▼▼▼

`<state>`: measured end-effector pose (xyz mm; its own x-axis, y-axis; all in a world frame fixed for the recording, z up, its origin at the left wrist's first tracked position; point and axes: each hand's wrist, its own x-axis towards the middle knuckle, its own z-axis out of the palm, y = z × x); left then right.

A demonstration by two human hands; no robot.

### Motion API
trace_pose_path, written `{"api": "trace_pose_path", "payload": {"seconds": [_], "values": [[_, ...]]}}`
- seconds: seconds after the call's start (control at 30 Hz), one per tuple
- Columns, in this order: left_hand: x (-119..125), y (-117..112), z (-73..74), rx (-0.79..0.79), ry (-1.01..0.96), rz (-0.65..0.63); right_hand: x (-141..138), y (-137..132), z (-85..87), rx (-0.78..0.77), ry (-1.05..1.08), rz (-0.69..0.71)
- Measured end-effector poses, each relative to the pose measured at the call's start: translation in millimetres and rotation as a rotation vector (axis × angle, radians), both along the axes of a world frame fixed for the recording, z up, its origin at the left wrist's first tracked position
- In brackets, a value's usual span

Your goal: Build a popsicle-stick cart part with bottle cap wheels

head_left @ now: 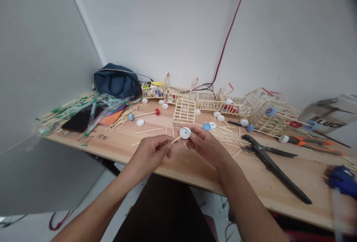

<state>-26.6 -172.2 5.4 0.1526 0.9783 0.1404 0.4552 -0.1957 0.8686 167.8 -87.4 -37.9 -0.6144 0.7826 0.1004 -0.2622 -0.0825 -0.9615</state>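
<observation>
My left hand (152, 152) pinches a thin wooden stick (175, 139) that points toward a white bottle cap (185, 133). My right hand (205, 143) holds that cap by its rim, face toward me. The stick's tip meets the cap's underside. Both hands hover just above the wooden table (195, 164), near its front edge. Behind them stands a small stick-built crate (184, 112).
Several stick cages (209, 101) line the back wall, with loose caps and sticks scattered around. Black pliers (272, 164) and an orange-handled tool (306, 141) lie at the right. A blue bag (117, 80), a black phone (79, 121) and packets sit at the left.
</observation>
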Motion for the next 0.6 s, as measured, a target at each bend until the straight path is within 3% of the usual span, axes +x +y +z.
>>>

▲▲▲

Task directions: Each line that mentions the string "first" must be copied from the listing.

Result of the exercise:
`<state>`: measured end-effector pose (xyz mm; its own x-axis, y-axis; all in a world frame fixed for the recording, z up, its origin at the left wrist's first tracked position; point and axes: each hand's wrist, its own x-axis towards the middle knuckle, its own z-axis out of the palm, y = z × x); left then right.
- Measured end-effector poses, each relative to the pose measured at the call's start: translation in millimetres and rotation as a rotation vector (axis × angle, radians), both along the axes of a world frame fixed for the recording, z up, its origin at the left wrist's first tracked position

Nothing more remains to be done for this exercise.